What makes <msg id=1342> a remarkable piece of engineering writing is not the code — the code is straightforward, just wiring up an existing API. What makes it remarkable is the thinking. The assistant could have simply reported "no improvement" and moved on. Instead, they:

  1. Calculated the actual expected overhead (0.66 seconds, 1.3%) rather than relying on the intuitive but misleading 265 GB figure.
  2. Explained why geometric doubling works — the reallocations happen early and cheaply.
  3. Identified the alloc/dealloc asymmetry — why the previous dealloc fix worked but this alloc fix doesn't.
  4. Designed a follow-up experiment (10-circuit E2E) to test a remaining edge case. This is the essence of performance engineering: forming hypotheses, testing them rigorously, and when they fail, understanding why they failed rather than discarding the data.
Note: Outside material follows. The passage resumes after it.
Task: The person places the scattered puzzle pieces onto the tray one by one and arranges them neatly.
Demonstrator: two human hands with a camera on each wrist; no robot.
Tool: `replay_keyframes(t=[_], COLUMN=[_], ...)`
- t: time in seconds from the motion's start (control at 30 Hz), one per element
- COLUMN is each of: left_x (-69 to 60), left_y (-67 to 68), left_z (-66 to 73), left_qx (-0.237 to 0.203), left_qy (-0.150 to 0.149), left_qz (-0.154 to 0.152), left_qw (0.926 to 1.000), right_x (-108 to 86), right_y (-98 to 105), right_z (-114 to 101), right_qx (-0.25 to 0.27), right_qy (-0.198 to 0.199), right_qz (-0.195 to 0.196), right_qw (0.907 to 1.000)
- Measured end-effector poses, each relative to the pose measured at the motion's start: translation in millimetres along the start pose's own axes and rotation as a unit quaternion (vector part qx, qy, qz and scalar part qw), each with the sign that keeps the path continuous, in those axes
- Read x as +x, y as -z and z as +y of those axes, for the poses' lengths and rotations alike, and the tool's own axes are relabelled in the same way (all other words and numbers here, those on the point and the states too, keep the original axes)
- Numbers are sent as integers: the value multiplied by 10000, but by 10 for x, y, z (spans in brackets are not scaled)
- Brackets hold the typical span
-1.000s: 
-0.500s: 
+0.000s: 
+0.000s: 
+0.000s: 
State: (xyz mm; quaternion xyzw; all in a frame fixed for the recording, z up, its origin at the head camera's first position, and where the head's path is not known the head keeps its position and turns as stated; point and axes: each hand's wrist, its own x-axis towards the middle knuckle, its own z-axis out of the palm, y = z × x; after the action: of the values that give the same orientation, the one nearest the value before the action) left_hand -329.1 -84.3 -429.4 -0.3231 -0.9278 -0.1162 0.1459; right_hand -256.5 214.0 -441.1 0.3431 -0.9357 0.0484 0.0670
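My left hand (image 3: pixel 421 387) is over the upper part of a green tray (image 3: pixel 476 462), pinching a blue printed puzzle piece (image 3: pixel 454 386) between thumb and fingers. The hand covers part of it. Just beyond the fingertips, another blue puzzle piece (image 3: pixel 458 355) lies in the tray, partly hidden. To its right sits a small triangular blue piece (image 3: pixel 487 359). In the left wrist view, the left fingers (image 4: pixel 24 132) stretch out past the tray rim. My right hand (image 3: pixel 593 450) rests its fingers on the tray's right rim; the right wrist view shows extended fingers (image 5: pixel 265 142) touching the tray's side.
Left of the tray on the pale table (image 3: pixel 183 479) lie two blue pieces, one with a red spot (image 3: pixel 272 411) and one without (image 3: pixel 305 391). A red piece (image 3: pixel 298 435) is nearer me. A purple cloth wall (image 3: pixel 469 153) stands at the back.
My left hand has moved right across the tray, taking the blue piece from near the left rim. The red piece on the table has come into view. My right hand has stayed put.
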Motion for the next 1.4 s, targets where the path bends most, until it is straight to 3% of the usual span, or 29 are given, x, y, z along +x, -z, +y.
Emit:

The 265 GB figure was not wrong — that much data is copied over the lifetime of the process. But the cost of that copying is hidden inside the computation, overlapped with useful work, and amortized to insignificance. Only measurement could reveal this.

Input Knowledge Required

To fully understand <msg id=1342>, the reader needs:

Output Knowledge Created

This message produces several valuable pieces of knowledge:

  1. Empirical result: Pre-allocation via SynthesisCapacityHint has zero measurable impact on synthesis time for single-partition PoRep proofs.
  2. Explanatory model: Geometric doubling amortizes reallocation cost to ~1.3% of total synthesis time, well below the noise floor.
  3. Asymmetry principle: Allocation and deallocation have fundamentally different performance characteristics in Rust — the former is amortized and overlapped, the latter can be synchronous and blocking.
  4. Methodological lesson: The importance of recalculating expected effect sizes when an optimization fails, rather than accepting or rejecting the hypothesis based on intuition.
  5. Direction for future work: The synthesis bottleneck is confirmed to be purely computational, reinforcing the necessity of Phase 5 (PCE — Probabilistic Checkable Encoding or similar compute-level optimization) for significant gains.

Conclusion

Message <msg id=1342> is a small masterpiece of performance analysis. It documents the moment when a promising hypothesis collides with reality, and the engineer responds not with denial but with understanding. The 265 GB of wasted copies turned out to be a red herring — the copies were cheap, amortized, and hidden inside the computation. The real bottleneck, as the assistant correctly identifies, is computational, not allocator-related. The path forward is not more clever memory management but deeper algorithmic changes.

In a field where intuition often leads us astray, this message stands as a reminder: measure first, understand second, optimize third. And when the measurement says no, listen to what it's telling you.